A tetrahedral intermediate is formed, which can be stabilized by the interaction between the guanidino nitrogen atoms and acidic residues, Asp170 and Asp305, and between the epsilon-imino nitrogen and His303. The bond between the epsilon-imino group and the amidino-carbon atom is broken.
After the product of ornithine leaves the active site, another substrate, glycin can enter the site and bind to the amidino-carbon atom of the amidino-cysteine. The second half reaction may start with abstarction of proton from the positively charged glycine substrate by His303. The lone electron pair of the glycine nitorogen atom may make a nucleophilic attack at the amidino-carbon atom. In the final steps, formation of a tetrahedral intermediate and its breakdown by cleavage of the carbon-sulfur bond may occur. However, this second half reaction seemed to be speculative, according to the paper .
On the other hand, a more recent paper  revised this proposed mechanism. In the newly proposed mechanism, the reaction proceeds as follows:
(1) Asp305 was suggested to act as a catalytic acid-base, by abstracting a thiol proton from the nucleophile, Cys407.

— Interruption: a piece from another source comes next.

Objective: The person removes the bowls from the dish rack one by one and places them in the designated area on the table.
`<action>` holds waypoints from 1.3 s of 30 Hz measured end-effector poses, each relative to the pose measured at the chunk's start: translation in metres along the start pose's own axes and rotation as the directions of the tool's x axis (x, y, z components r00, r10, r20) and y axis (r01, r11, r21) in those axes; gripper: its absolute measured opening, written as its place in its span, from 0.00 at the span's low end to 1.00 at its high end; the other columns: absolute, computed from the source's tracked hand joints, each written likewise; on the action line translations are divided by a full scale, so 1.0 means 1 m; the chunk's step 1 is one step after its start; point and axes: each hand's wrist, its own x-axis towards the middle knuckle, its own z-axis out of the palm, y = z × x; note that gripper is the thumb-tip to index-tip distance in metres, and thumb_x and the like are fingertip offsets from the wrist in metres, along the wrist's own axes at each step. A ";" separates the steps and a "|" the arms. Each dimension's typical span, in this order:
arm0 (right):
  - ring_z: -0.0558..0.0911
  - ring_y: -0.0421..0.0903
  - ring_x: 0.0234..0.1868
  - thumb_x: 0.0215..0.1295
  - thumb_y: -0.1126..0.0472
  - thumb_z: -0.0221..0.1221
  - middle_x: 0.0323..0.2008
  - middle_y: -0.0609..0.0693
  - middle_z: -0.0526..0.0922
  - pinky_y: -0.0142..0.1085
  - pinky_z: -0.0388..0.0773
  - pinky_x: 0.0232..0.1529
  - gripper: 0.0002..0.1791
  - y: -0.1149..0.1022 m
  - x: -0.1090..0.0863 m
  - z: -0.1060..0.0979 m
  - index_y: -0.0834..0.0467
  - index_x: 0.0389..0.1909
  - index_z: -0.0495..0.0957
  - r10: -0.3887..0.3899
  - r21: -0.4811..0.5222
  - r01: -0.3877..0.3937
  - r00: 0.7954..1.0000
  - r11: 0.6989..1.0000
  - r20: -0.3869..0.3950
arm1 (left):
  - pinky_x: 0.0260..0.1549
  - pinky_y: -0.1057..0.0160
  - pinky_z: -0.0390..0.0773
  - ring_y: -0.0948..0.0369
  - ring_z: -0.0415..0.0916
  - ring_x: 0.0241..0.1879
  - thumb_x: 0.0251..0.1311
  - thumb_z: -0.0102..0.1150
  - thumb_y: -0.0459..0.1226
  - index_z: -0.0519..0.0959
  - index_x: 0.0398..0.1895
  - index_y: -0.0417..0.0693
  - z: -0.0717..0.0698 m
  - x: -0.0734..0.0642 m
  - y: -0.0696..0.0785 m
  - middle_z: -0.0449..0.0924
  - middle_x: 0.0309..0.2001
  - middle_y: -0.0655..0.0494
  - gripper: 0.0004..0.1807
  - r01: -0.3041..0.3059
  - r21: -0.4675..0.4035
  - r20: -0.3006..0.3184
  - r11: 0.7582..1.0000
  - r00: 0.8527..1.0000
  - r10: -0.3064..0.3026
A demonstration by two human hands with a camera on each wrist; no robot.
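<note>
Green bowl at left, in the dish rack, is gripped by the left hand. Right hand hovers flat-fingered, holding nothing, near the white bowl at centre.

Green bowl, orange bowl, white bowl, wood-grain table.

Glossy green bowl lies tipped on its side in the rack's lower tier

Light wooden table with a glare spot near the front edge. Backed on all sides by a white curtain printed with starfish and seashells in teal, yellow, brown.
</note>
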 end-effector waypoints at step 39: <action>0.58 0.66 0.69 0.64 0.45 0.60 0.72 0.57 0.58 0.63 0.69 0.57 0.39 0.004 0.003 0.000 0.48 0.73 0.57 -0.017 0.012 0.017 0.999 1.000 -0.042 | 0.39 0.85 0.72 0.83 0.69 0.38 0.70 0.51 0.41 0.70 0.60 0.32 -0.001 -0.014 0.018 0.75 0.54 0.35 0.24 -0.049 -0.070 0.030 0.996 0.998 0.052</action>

(2) Cys407 makes a nucleophilic attack on the positively charged amidino carbon atom, leading to the formation of tetrahedral intermediate.

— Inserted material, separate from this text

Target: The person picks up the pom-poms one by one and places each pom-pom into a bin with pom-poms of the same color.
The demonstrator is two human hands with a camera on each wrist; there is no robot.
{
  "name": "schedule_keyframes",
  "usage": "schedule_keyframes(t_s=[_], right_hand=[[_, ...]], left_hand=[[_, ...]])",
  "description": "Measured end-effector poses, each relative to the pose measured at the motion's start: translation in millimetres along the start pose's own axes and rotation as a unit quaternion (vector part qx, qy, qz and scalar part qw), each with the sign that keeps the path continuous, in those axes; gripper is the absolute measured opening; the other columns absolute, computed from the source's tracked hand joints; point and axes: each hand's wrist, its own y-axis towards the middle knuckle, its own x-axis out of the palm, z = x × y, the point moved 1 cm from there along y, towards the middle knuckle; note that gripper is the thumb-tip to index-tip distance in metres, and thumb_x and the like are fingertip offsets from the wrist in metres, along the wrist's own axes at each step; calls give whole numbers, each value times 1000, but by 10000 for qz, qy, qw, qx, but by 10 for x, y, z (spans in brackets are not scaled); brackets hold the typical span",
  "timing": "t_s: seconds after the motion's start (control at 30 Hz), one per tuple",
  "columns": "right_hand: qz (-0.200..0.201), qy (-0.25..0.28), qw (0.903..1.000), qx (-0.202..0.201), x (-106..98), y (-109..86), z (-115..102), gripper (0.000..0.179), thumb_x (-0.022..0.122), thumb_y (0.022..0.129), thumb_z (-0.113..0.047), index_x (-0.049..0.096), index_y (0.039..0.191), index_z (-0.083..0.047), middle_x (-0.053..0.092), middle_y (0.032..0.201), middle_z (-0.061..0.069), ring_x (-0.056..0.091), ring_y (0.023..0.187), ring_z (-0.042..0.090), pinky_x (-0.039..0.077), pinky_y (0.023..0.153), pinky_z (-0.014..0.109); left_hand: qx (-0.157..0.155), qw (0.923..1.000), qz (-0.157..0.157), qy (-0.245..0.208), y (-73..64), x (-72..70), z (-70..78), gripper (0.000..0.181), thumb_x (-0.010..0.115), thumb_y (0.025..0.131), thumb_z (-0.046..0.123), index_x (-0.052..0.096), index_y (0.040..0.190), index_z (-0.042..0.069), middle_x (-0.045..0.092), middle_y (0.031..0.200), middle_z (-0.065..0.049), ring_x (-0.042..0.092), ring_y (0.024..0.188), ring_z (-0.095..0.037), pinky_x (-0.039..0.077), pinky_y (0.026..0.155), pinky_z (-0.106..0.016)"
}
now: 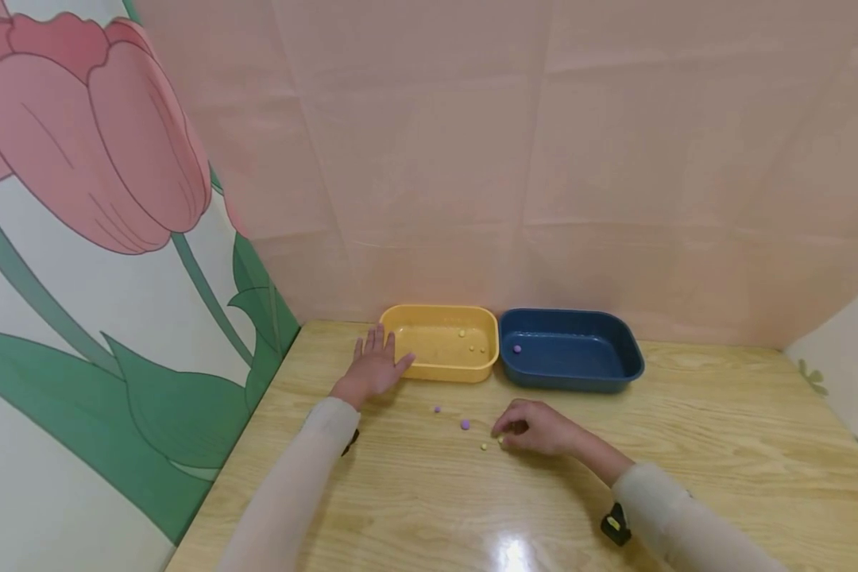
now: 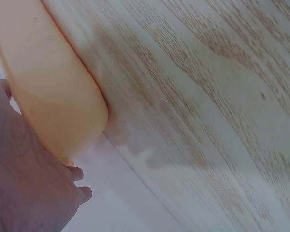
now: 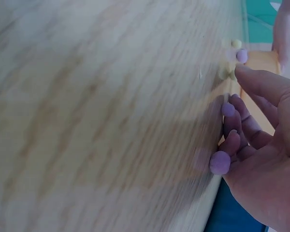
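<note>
My left hand (image 1: pixel 373 370) lies with spread fingers at the left side of a yellow tray (image 1: pixel 439 373); in the left wrist view the hand (image 2: pixel 34 174) is against the tray's wall (image 2: pixel 58 92). My right hand (image 1: pixel 539 427) is low over the table, fingers bent, beside a small yellow ball (image 1: pixel 500 438). In the right wrist view, the thumb and forefinger of that hand (image 3: pixel 270 130) stand apart, with yellow balls (image 3: pixel 232 74) near the thumb tip. Another yellow ball (image 1: pixel 483 446) and purple balls (image 1: pixel 465 425) (image 1: pixel 438 409) lie close by. A larger-looking purple ball (image 3: pixel 220 163) appears by the curled fingers.
A dark blue tray (image 1: pixel 572 381) stands right of the yellow one, holding a purple ball (image 1: pixel 517 349). Several small yellow balls (image 1: pixel 461 334) are in the yellow tray. Behind both trays rises a pink cloth-like backdrop (image 1: pixel 429 159); a tulip-patterned wall (image 1: pixel 93 143) borders the wooden table (image 1: pixel 415 508).
</note>
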Motion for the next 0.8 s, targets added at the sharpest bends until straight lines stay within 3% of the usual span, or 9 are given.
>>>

(3) The tetrahedral intermediate can be stabilized by the interaction with Asp170 and Asp305.
(4) In contrast, the sidechain of His303 seems to be protonated, activating the leaving group, the epsilon-imino group of arginine, as a general acid.
(5) The breakdown of the tetrahedral intermediate generates the product, ornithine, and the amidino-Cys407.
(6) A second substrate, glycine, binds to the active site as an acceptor group.
(7) Probably, His303 acts as a general base, to activate the acceptor amine group of glycine.
(8) The activated amine group makes a nucleophilic attack on the carbon atom of the planar amidino-Cys407.
(9) Probably, Asp305 acts as a general acid to protonate the leaving Cys407, resulting the formation of the product, guanidino-acetic acid.
(#) During the catalysis, Asp254 may be involved in the stablization and orientation of His303 towards the substrates (see ).